Money & Business

MVP

Minimum Viable Product

TL;DR

The 'good enough to test' version of your product. Ship the skateboard, not the half-built car.

The Plain English Version

Say you want to build a ride-sharing app like Uber. You could spend two years building every feature — scheduling, ratings, payment splitting, corporate accounts, driver analytics. Or you could build the simplest possible version: a button that connects a rider to a driver. That's your MVP.

An MVP is the stripped-down version of your product that has just enough features to test whether people actually want it. It's not perfect. It's not pretty. It doesn't have all the bells and whistles. But it works well enough to answer the most important question: will anyone actually use this?

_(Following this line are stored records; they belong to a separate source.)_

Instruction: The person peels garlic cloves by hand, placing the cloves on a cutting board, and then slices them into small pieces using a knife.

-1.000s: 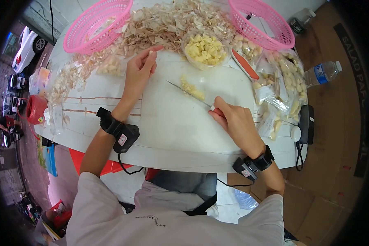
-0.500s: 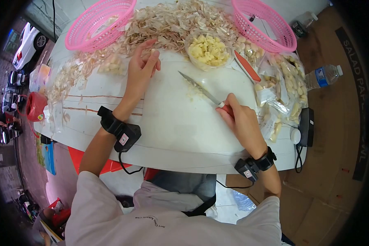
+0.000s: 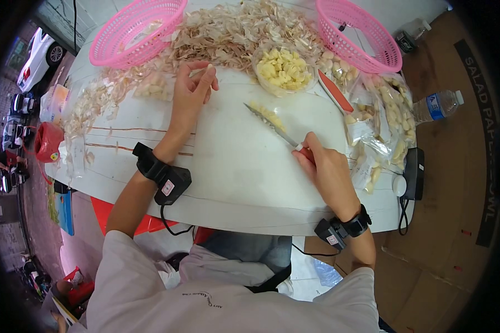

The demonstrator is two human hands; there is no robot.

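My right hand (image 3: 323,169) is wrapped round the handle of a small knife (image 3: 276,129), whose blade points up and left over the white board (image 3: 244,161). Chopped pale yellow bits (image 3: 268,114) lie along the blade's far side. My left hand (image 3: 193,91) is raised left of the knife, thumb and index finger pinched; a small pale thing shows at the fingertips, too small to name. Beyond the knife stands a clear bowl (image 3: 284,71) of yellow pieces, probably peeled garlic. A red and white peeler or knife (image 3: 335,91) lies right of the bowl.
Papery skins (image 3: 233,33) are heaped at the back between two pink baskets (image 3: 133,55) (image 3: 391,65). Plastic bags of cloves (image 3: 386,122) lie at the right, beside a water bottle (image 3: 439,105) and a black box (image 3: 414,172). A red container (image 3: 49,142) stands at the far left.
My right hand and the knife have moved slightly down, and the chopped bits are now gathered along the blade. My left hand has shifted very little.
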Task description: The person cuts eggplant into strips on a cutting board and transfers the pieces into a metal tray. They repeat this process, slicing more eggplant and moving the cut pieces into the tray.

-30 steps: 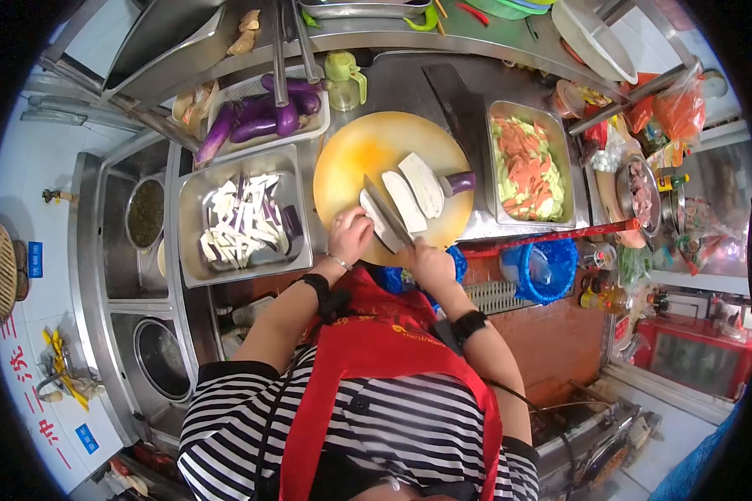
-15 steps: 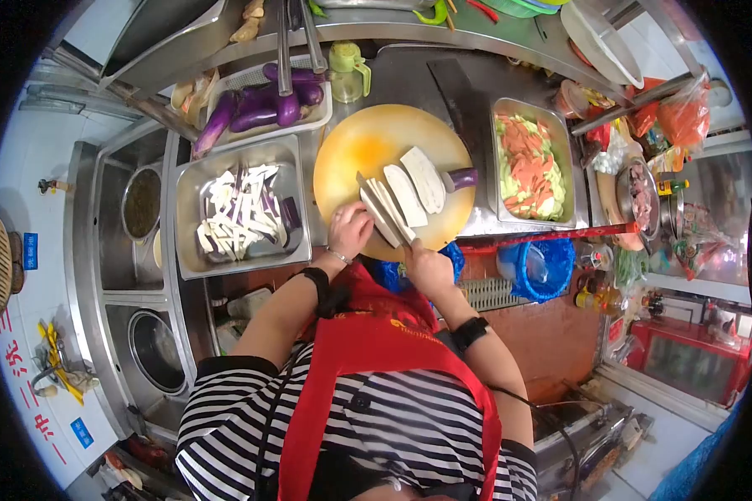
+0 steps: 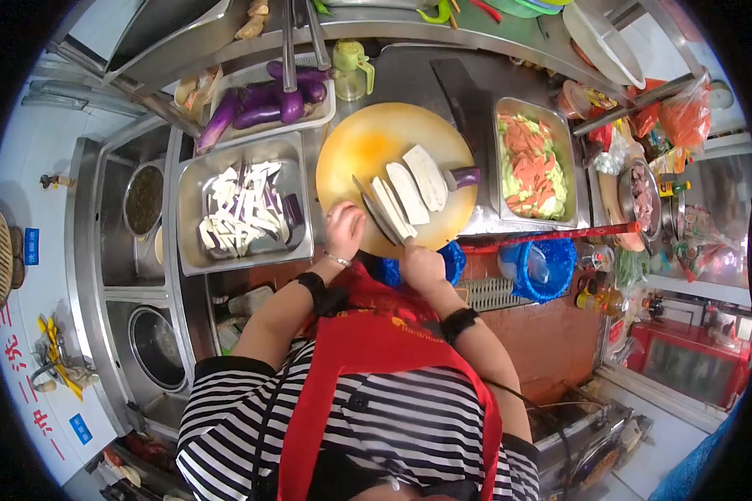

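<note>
On the round yellow cutting board (image 3: pixel 351 142) lie several peeled-white slabs of eggplant (image 3: pixel 409 194), beside an uncut purple eggplant end (image 3: pixel 465 176). My right hand (image 3: pixel 423 265) grips a knife (image 3: pixel 378 215) at the board's near edge; its blade points up and left, along the leftmost slab. My left hand (image 3: pixel 345 227) rests at the board's lower left, left of the blade, with fingers curled. What lies under those fingers is hidden. Left of the board, a steel tray (image 3: pixel 190 260) holds cut eggplant strips (image 3: pixel 246 209).
Whole eggplants (image 3: pixel 263 104) fill a white tray behind the steel one. A green-lidded jug (image 3: pixel 353 71) stands behind the board. To the right is a tray of sliced vegetables (image 3: pixel 533 163). A blue-lined bin (image 3: pixel 545 265) sits below the counter, and sinks (image 3: pixel 134 242) are at left.
My left hand has moved left, off the slabs. The knife blade has shifted slightly, and the pale piece seen at its left side is out of sight.
</note>
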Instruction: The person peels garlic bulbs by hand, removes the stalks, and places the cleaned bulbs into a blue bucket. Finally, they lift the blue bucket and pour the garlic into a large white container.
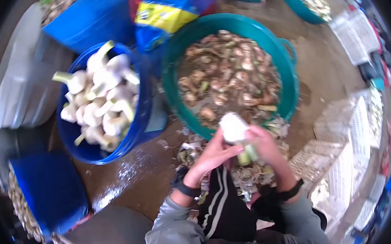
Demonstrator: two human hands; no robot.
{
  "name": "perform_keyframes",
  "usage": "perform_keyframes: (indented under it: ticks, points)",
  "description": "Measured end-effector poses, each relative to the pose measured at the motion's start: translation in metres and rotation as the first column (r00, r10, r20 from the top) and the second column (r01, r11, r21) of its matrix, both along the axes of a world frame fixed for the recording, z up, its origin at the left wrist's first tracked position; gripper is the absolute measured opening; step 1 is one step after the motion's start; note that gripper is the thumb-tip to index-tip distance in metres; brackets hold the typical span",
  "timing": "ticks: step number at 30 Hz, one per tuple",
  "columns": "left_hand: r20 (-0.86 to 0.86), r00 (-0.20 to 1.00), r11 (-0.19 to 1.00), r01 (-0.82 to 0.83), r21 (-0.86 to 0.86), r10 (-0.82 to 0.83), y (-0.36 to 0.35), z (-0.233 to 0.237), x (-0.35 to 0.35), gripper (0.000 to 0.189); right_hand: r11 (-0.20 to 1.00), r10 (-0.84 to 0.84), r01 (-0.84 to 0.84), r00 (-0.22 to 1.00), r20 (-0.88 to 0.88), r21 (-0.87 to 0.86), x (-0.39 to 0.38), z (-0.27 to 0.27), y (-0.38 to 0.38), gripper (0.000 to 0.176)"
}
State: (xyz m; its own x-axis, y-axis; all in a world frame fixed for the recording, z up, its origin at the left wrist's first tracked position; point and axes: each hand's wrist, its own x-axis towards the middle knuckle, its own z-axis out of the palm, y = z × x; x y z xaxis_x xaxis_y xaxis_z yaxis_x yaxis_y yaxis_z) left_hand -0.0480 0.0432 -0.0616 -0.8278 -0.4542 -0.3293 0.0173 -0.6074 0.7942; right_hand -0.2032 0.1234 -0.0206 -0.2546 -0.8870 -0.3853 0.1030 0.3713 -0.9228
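Grey sleeves (176, 229) lead to the left hand (212, 157) and right hand (266, 146), both pinching a white garlic bulb (233, 127) stalk-down over fallen skins (255, 176). Within easy reach sit a teal basin (290, 91) at twelve o'clock and a blue bucket (142, 112) at ten.

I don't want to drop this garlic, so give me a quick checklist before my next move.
1. Garlic bulb gripped by left hand and right hand: ok.
2. Bulb's top white, skin off: ok; its underside: cannot tell.
3. Room in blue bucket: cannot tell, bulbs heaped near its rim.
4. Teal basin just ahead of the hands: ok.
5. Peel scraps kept together: not ok, scattered under the hands.
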Motion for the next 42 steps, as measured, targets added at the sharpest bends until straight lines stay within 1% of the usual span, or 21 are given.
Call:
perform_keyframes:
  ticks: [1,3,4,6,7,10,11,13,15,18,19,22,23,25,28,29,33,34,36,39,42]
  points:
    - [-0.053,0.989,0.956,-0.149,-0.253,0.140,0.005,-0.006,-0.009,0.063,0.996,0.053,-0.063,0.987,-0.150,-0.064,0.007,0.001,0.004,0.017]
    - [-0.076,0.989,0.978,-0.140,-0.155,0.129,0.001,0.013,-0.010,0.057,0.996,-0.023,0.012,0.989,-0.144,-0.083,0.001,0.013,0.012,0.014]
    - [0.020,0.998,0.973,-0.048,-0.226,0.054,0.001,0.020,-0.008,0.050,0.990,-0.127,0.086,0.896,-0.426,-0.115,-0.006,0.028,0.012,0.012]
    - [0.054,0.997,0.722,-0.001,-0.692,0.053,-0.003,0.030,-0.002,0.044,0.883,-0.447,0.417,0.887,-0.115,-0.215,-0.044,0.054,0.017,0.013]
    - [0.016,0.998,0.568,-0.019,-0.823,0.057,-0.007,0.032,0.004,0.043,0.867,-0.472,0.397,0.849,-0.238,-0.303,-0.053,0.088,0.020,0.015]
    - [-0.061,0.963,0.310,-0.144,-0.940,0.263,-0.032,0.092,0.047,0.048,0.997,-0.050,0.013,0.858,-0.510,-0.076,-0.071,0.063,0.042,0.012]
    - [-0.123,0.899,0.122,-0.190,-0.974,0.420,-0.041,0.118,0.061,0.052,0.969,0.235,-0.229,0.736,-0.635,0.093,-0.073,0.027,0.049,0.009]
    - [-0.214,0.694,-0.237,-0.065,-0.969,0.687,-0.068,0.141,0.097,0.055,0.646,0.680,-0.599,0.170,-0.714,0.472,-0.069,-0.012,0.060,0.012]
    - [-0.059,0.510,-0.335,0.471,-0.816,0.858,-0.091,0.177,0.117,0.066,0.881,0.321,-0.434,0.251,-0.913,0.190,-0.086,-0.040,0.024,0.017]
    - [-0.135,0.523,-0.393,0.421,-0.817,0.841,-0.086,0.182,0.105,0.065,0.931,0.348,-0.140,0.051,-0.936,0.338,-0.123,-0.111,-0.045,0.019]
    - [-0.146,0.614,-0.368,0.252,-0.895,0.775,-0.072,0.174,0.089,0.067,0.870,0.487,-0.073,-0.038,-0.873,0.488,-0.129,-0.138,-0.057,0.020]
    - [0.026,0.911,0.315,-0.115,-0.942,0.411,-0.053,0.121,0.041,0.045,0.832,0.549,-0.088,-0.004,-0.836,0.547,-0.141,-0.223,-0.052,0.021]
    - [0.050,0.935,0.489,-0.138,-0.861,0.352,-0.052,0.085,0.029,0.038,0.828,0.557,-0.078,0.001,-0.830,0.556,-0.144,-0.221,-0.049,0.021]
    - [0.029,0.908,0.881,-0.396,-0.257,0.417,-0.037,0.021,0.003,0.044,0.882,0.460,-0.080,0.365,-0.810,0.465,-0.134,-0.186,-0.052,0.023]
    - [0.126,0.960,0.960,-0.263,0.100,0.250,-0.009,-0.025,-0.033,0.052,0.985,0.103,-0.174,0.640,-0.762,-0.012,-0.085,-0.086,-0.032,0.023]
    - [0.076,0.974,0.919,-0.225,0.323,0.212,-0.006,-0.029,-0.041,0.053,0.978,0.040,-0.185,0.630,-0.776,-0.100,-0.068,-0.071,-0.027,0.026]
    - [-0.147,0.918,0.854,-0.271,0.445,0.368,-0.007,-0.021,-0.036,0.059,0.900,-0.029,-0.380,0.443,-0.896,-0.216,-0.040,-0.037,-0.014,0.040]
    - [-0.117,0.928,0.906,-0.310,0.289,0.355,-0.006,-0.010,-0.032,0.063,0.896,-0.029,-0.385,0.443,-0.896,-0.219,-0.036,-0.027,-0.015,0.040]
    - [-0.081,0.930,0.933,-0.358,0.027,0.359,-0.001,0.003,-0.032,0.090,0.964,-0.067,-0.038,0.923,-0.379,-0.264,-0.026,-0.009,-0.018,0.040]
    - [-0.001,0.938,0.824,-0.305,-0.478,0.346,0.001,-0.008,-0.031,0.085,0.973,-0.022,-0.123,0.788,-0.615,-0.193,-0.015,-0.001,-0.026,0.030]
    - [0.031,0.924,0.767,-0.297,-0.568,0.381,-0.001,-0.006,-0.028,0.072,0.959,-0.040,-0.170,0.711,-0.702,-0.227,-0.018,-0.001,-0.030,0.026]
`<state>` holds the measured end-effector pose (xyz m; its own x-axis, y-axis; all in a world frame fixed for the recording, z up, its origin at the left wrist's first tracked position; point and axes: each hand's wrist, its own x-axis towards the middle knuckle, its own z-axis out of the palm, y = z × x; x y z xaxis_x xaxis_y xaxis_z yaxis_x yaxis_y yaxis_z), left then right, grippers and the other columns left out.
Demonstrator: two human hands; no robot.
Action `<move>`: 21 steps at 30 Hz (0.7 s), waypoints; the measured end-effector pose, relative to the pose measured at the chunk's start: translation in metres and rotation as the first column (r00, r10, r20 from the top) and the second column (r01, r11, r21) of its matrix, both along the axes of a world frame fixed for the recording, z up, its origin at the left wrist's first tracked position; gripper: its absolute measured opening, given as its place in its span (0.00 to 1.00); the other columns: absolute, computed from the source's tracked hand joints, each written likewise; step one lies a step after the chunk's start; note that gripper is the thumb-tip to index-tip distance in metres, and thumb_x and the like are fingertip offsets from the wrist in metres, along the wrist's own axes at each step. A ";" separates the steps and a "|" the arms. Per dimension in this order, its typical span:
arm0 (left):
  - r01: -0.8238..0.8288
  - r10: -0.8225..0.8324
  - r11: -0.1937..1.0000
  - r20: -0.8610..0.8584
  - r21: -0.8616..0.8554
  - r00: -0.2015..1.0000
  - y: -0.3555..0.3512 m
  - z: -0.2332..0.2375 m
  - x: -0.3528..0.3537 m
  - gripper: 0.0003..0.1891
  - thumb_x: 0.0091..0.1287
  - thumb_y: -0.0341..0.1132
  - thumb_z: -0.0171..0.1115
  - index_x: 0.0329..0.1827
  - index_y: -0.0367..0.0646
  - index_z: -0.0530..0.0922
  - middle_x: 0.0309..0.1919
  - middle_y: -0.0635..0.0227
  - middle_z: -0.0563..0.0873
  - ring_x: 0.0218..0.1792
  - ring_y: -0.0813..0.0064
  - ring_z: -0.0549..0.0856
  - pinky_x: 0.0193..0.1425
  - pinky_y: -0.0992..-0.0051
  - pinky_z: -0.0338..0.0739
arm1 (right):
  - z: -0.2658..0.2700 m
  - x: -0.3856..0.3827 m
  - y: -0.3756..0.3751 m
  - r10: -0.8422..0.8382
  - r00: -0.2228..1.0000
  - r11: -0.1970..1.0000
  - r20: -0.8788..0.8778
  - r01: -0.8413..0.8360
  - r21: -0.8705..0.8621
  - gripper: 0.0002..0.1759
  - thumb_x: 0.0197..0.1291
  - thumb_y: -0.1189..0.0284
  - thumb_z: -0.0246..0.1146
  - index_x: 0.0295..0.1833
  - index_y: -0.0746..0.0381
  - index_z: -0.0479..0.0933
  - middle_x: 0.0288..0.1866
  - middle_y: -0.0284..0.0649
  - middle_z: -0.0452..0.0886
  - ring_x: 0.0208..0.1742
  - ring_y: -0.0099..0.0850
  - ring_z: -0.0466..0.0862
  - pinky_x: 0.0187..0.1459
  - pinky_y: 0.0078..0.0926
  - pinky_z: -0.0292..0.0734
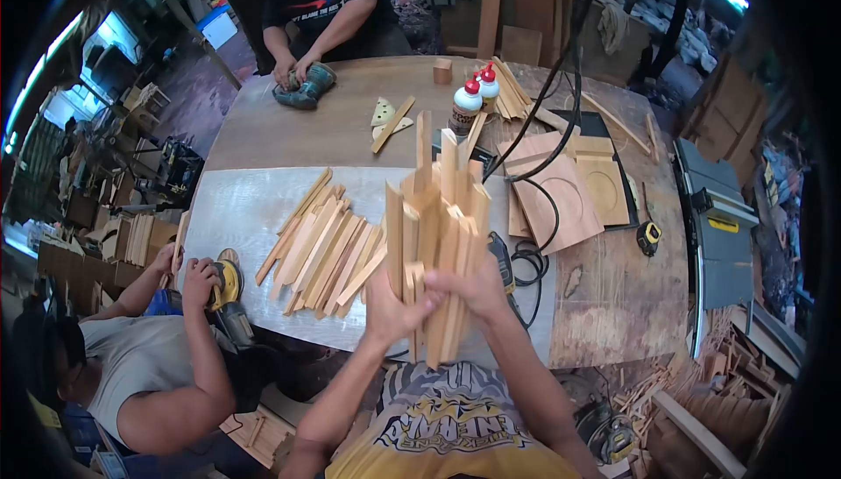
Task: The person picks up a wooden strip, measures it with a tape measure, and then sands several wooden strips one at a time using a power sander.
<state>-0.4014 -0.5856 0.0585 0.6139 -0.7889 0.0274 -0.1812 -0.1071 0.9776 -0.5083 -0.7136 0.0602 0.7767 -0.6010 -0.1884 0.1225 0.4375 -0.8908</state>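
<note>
A bundle of wooden strips (429,234) stands upright between my two hands, its upper ends uneven in height. My left hand (392,308) wraps the bundle's left side, and my right hand (477,290) grips it from the right, the thumbs close together at the front. To the left of the bundle, a pile of loose wooden strips (324,255) lies slanted on the pale sheet (232,207) covering part of the table. How the bundle's far side is held is hidden.
Across the table a person holds a sander (305,86); at left another works with a yellow sander (229,282). Two glue bottles (468,104), square wooden panels (561,194), a black cable (554,216) and a tape measure (648,238) are on the table. A table saw (718,242) stands right.
</note>
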 end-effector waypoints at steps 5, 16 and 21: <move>0.239 -0.222 0.966 0.156 -0.100 0.963 0.027 0.020 -0.071 0.36 0.43 0.39 0.78 0.55 0.28 0.76 0.44 0.49 0.87 0.42 0.62 0.89 0.50 0.68 0.83 | 0.018 -0.103 0.039 -0.070 0.997 0.983 0.045 0.076 -0.165 0.44 0.41 0.70 0.85 0.63 0.70 0.72 0.56 0.45 0.82 0.53 0.30 0.84 0.54 0.29 0.82; 0.671 -0.554 0.676 0.390 -0.305 0.736 -0.038 0.021 -0.180 0.40 0.42 0.40 0.80 0.57 0.23 0.73 0.49 0.41 0.84 0.46 0.49 0.87 0.51 0.63 0.82 | 0.000 -0.272 0.082 -0.584 0.810 0.812 -0.055 0.580 -0.073 0.45 0.40 0.73 0.84 0.65 0.70 0.70 0.56 0.42 0.82 0.55 0.31 0.84 0.58 0.31 0.81; 0.754 -0.729 0.626 0.195 -0.198 0.656 -0.090 -0.015 -0.253 0.36 0.46 0.41 0.79 0.56 0.30 0.76 0.45 0.46 0.85 0.42 0.51 0.87 0.49 0.64 0.82 | -0.042 -0.324 0.049 -0.742 0.669 0.661 0.049 0.741 -0.115 0.43 0.41 0.74 0.83 0.64 0.70 0.71 0.55 0.41 0.82 0.54 0.30 0.84 0.57 0.31 0.82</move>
<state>-0.6548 -0.6755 0.0433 -0.1918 -0.9338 0.3021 -0.1781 0.3358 0.9249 -0.8321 -0.6643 0.0184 0.0641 -0.9948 -0.0795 0.3592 0.0973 -0.9282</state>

The idea is: don't build the whole thing until you know someone wants it. Ship something small, see if people care, then improve it based on real feedback. Too many people spend months building the "perfect" product only to find out nobody wanted it in the first place.

Why Should You Care?

Because this concept will save you massive amounts of time. Whether you're building a SaaS, a content site, or a physical product — start with the MVP. Get it in front of people. Learn what they actually want. Then build more. I built my first app as an MVP and learned more in two weeks of real user feedback than I did in three months of building alone.

The Nerd Version (if you dare)

MVP is a lean startup concept popularized by Eric Ries. It's the minimum set of features needed to validate a business hypothesis with real users. Key principle: build-measure-learn cycles. Related concepts include MLP (Minimum Lovable Product), which emphasizes user experience, and RAT (Riskiest Assumption Test), which focuses on validating the biggest risk first.